:: REQUIREMENT ::
Would you please output the data exactly, omitting no line?
# # # #
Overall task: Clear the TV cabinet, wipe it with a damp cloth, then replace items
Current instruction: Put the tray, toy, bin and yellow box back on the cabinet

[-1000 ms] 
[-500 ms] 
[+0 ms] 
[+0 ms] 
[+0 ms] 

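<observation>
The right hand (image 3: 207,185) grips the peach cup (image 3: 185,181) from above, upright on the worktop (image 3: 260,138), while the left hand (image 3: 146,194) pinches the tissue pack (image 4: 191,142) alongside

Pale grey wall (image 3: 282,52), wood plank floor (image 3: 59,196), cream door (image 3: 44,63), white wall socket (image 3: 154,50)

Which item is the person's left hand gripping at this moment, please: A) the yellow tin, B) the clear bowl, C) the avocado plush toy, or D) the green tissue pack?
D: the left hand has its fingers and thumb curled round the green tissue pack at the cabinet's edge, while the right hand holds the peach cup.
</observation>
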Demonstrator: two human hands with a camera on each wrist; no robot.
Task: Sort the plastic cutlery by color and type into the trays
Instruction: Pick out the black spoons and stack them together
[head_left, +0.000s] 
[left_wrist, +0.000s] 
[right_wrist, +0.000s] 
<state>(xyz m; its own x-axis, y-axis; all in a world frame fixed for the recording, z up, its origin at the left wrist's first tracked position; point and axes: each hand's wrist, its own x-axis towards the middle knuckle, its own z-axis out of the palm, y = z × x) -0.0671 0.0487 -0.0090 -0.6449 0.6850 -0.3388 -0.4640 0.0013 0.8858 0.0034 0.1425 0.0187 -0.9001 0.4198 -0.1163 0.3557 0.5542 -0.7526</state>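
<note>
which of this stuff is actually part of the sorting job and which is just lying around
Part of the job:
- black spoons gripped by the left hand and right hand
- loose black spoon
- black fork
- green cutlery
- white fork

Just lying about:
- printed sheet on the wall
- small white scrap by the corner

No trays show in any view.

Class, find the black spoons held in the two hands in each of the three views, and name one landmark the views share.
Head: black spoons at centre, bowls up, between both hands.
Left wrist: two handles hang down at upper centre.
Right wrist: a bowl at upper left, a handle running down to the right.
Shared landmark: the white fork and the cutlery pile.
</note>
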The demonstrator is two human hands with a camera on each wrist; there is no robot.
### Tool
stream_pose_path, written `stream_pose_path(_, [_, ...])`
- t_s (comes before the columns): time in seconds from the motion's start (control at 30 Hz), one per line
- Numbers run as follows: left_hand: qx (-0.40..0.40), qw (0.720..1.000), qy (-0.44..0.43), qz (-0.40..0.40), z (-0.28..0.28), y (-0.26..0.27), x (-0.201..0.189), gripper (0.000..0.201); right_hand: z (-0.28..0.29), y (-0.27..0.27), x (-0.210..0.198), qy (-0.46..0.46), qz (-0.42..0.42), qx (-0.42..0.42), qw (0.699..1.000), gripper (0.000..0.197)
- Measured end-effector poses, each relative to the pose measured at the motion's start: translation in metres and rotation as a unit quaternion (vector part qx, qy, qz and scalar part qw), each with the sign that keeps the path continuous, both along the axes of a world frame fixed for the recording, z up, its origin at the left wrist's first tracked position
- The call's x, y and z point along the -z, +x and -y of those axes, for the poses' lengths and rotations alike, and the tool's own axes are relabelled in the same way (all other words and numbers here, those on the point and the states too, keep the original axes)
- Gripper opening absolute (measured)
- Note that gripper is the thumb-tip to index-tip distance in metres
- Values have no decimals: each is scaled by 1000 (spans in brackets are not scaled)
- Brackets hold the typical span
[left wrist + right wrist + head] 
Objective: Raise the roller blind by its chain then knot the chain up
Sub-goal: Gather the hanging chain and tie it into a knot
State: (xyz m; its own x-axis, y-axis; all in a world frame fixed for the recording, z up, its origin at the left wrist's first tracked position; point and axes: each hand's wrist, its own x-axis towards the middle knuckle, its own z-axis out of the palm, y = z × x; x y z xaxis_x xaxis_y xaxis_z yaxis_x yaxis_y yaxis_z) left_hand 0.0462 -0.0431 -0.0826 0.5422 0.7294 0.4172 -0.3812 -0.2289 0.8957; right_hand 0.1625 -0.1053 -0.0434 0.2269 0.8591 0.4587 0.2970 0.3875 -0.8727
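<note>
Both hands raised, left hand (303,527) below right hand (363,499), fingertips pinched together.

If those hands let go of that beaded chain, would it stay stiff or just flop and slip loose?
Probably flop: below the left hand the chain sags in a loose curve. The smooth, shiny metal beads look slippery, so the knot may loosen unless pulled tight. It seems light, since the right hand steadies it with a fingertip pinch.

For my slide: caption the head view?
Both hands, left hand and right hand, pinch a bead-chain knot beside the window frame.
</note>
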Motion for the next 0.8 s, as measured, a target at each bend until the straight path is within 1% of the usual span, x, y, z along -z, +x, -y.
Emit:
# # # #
:: WORKED SOLUTION ::
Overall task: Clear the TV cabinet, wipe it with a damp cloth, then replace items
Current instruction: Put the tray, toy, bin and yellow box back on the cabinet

[-1000 ms] 
[-500 ms] 
[+0 ms] 
[+0 ms] 
[+0 ms] 

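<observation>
The right hand (image 3: 207,185) grips the peach cup (image 3: 185,181) from above, upright on the worktop (image 3: 260,138), while the left hand (image 3: 146,194) pinches the tissue pack (image 4: 191,142) alongside

Pale grey wall (image 3: 282,52), wood plank floor (image 3: 59,196), cream door (image 3: 44,63), white wall socket (image 3: 154,50)

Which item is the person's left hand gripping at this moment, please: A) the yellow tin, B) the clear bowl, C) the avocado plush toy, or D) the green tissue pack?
D: the left hand has its fingers and thumb curled round the green tissue pack at the cabinet's edge, while the right hand holds the peach cup.
</observation>
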Demonstrator: two human hands with a camera on each wrist; no robot.
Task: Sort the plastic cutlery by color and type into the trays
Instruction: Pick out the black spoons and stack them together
[head_left, +0.000s] 
[left_wrist, +0.000s] 
[right_wrist, +0.000s] 
<state>(xyz m; its own x-axis, y-axis; all in a world frame fixed for the recording, z up, its origin at the left wrist's first tracked position; point and axes: each hand's wrist, its own x-axis towards the middle knuckle, its own z-axis out of the palm, y = z × x) -0.0671 0.0487 -0.0090 -0.6449 0.6850 -0.3388 -0.4640 0.0013 0.8858 0.0034 0.1425 0.0187 -0.9001 0.4198 -0.1163 0.3557 0.5542 -0.7526</state>
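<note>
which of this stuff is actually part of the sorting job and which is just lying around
Part of the job:
- black spoons gripped by the left hand and right hand
- loose black spoon
- black fork
- green cutlery
- white fork

Just lying about:
- printed sheet on the wall
- small white scrap by the corner

No trays show in any view.

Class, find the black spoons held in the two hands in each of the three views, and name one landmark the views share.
Head: black spoons at centre, bowls up, between both hands.
Left wrist: two handles hang down at upper centre.
Right wrist: a bowl at upper left, a handle running down to the right.
Shared landmark: the white fork and the cutlery pile.
</note>
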The demonstrator is two human hands with a camera on each wrist; there is no robot.
### Tool
stream_pose_path, written `stream_pose_path(_, [_, ...])`
- t_s (comes before the columns): time in seconds from the motion's start (control at 30 Hz), one per line
- Numbers run as follows: left_hand: qx (-0.40..0.40), qw (0.720..1.000), qy (-0.44..0.43), qz (-0.40..0.40), z (-0.28..0.28), y (-0.26..0.27), x (-0.201..0.189), gripper (0.000..0.201); right_hand: z (-0.28..0.29), y (-0.27..0.27), x (-0.210..0.198), qy (-0.46..0.46), qz (-0.42..0.42), qx (-0.42..0.42), qw (0.699..1.000), gripper (0.000..0.197)
- Measured end-effector poses, each relative to the pose measured at the motion's start: translation in metres and rotation as a unit quaternion (vector part qx, qy, qz and scalar part qw), each with the sign that keeps the path continuous, both along the axes of a world frame fixed for the recording, z up, its origin at the left wrist's first tracked position
- The call's x, y and z point along the -z, +x and -y of those axes, for the poses' lengths and rotations alike, and the tool's own axes are relabelled in the same way (all other words and numbers here, those on the point and the states too, keep the original axes)
- Gripper opening absolute (measured)
- Note that gripper is the thumb-tip to index-tip distance in metres
- Values have no decimals: each is scaled by 1000 (spans in brackets are not scaled)
- Brackets hold the typical span
[left wrist + right wrist + head] 
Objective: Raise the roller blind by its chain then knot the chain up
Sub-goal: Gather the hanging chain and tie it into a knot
State: (xyz m; its own x-axis, y-axis; all in a world frame fixed for the recording, z up, its origin at the left wrist's first tracked position; point and axes: each hand's wrist, its own x-axis towards the middle knuckle, its own z-axis out of the palm, y = z × x; x y z xaxis_x xaxis_y xaxis_z yaxis_x yaxis_y yaxis_z) left_hand 0.0462 -0.0431 -0.0826 0.5422 0.7294 0.4172 -0.3812 -0.2289 0.8957; right_hand 0.1625 -0.1053 -0.0434 0.2269 0.8591 0.4587 0.2970 0.3875 -0.8727
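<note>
Both hands raised, left hand (303,527) below right hand (363,499), fingertips pinched together.

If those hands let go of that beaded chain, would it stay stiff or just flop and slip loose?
Probably flop: below the left hand the chain sags in a loose curve. The smooth, shiny metal beads look slippery, so the knot may loosen unless pulled tight. It seems light, since the right hand steadies it with a fingertip pinch.

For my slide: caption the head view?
Both hands, left hand and right hand, pinch a bead-chain knot beside the window frame.
</note>
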Motion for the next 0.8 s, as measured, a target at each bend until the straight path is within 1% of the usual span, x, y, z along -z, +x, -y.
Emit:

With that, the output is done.